# Dataset content:
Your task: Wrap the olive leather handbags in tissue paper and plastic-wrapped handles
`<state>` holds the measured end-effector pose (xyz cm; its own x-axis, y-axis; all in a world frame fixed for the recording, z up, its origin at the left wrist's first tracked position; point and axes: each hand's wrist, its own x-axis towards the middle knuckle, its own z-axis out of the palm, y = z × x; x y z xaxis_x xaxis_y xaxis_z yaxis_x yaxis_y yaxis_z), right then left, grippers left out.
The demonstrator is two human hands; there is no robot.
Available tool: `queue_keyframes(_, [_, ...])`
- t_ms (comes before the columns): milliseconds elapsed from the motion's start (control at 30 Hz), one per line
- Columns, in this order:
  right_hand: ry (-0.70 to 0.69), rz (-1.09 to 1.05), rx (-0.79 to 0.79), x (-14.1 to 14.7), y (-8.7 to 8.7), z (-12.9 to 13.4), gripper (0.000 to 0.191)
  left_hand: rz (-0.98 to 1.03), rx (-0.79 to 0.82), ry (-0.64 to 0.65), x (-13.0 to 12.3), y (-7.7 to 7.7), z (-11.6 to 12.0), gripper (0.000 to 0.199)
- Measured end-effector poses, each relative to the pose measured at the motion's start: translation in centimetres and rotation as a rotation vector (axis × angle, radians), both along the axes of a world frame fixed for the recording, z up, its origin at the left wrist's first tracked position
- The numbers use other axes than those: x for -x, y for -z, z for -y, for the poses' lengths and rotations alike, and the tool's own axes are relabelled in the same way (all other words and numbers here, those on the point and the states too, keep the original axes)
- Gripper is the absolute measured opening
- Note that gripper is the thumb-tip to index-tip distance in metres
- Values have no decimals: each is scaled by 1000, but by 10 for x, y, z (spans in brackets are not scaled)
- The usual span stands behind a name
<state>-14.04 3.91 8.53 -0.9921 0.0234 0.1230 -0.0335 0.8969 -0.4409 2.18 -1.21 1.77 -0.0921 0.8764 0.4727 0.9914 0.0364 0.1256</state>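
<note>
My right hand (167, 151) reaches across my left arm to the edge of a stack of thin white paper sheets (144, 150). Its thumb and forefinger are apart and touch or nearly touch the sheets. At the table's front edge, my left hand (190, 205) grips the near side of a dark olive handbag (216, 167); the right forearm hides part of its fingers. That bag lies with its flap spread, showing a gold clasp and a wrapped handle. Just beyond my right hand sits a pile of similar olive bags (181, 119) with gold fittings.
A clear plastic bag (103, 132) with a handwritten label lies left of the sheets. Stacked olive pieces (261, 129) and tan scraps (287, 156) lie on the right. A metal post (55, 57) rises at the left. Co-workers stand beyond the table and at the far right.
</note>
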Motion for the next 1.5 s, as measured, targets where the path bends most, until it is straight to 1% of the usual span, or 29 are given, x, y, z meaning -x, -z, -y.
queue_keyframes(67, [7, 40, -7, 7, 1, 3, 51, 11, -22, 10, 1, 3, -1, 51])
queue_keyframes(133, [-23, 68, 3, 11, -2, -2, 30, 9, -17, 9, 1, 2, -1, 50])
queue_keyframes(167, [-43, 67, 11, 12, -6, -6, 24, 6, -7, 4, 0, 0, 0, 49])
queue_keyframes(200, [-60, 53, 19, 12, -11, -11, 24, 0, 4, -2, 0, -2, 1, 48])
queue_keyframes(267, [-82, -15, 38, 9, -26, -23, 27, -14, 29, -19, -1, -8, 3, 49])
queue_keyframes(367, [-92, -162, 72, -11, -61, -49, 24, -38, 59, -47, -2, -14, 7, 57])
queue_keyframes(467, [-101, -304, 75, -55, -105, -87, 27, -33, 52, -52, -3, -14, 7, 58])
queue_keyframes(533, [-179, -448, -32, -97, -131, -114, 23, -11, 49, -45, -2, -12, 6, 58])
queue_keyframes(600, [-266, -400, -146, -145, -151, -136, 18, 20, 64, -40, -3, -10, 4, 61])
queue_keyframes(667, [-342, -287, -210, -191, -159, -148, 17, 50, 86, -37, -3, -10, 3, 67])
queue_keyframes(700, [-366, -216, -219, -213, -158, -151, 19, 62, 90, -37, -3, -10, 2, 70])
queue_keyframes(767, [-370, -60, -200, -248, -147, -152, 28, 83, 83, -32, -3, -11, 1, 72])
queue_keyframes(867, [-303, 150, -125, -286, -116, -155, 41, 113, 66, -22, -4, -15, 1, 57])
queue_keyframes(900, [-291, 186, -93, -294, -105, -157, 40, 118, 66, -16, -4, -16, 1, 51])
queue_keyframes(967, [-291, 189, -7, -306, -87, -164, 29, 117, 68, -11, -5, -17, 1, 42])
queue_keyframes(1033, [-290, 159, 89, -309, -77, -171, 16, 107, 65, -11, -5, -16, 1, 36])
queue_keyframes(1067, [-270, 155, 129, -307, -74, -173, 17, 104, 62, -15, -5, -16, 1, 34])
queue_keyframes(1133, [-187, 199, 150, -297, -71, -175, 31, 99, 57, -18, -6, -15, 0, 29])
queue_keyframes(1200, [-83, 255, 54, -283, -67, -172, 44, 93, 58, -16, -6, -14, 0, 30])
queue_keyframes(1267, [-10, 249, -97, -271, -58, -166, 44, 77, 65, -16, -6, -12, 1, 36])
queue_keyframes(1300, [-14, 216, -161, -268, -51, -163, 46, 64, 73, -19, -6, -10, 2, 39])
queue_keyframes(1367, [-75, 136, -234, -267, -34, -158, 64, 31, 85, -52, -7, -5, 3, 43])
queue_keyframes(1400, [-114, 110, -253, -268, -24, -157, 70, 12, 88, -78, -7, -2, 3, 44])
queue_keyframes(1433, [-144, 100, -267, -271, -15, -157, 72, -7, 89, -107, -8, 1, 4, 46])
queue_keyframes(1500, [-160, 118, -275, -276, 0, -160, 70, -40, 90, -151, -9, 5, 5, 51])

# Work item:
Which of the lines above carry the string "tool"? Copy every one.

# Solved problem:
Available tool: `queue_keyframes(_, [_, ...])`
- The numbers use other axes than those: x for -x, y for -z, z for -y, for the poses' lengths and rotations alike, and the tool's own axes are relabelled in the same way (all other words and numbers here, those on the point and the states too, keep the original axes)

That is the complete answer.